Quarante ans d’expérience m’ont permis d’observer ces phénomènes depuis le début. Je me suis intéressé aux mouvements islamistes égyptiens, en essayant de comprendre ce qu’il se passait. Les barbus voulaient faire tomber le régime injuste d’Anouar El-Sadate. Mes copains gauchistes de l’époque disaient que j’étais d’ores et déjà un agent de l’impérialisme puisque je voulais montrer que les masses arabes, au lieu d’être entièrement derrière les défenseurs de la Révolution prolétarienne, accompagnaient des mouvements profondément réactionnaires et religieux. Mon objet était d’analyser quelles étaient les données.

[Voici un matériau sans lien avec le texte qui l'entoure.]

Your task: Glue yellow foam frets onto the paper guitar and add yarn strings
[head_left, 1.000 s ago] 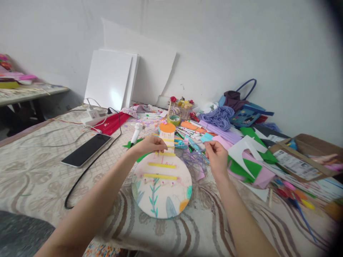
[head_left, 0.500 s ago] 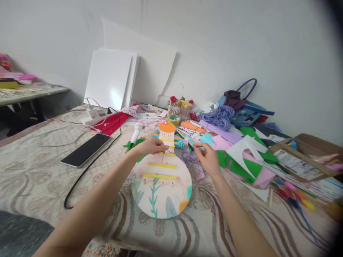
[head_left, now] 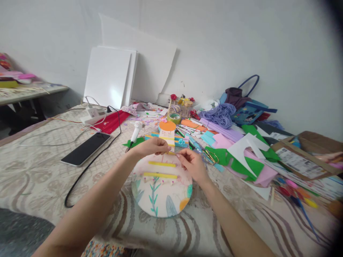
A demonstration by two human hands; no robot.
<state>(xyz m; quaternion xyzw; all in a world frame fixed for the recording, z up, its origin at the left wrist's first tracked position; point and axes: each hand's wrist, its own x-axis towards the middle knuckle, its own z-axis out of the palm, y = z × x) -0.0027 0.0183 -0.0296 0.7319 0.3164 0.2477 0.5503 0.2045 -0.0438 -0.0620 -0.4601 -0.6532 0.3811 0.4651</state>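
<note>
A painted guitar-shaped craft board (head_left: 161,189) lies on the patterned tablecloth in front of me, with yellow strips (head_left: 162,164) across its round body and an orange disc (head_left: 167,126) at the far end of its neck. My left hand (head_left: 150,146) pinches at the neck just above the body. My right hand (head_left: 190,163) is pinched too, its fingertips close to the left hand's over the top yellow strip. What the fingers hold is too small to make out.
A phone (head_left: 85,149) and a black cable (head_left: 91,166) lie at left, with a white glue gun (head_left: 136,130) behind. Scissors (head_left: 210,156), coloured foam sheets (head_left: 241,153), markers, tape (head_left: 174,117), purple yarn (head_left: 218,115) and a cardboard box (head_left: 308,150) crowd the right. White boards (head_left: 109,76) lean on the wall.
My right hand moved left from beside the purple scraps to meet my left hand over the craft's neck. The left hand stayed in place.
</note>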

Dix ans plus tard, Chris Harman, auteur de The Prophet and the Proletariat, expliquait que le cri d’Allahu akbar était l’équivalent de « Prolétaires de tous les pays, unissez-vous ! », et qu’il fallait donc accompagner la dimension révolutionnaire de l’Islam dans un aveuglement quant à sa signification. Cela a donné aujourd’hui le phénomène de l’islamo-gauchisme.
Les religions, qui ont historicisé, sont celles qui ont pu faire leur aggiornamento. Dans l’Islam majoritaire, il n’y a pas d’histoire. La seule histoire qui existe est celle de la Révélation. Dans le fanatisme, il y a une mise en œuvre littéraliste des textes, décontextualisés historiquement.
Aujourd’hui, la connaissance est interdite, il est très difficile de transmettre. La construction d’un récit, qui a une cohérence et qui peut être contestée, est reprochée, allant même jusqu’à être considérée comme un acte fasciste et violent. Nous assistons à un effacement complet de l’historicité des événements.
Entretien réalisé par Corinne Rezki
[1] L’acronyme désigne le conglomérat Brésil-Russie-Inde-Chine-Afrique du Sud. S’y adjoignent pour former le BRICS+, en 2024, l’Arabie saoudite, l’Égypte, les Émirats arabes unis, l’Éthiopie et l’Iran, tous situés dans et autour de la péninsule Arabique. Cf. Kepel G., Holocaustes : Israël, Gaza et la guerre contre l’Occident, Paris, Plon, 2024, p. 11.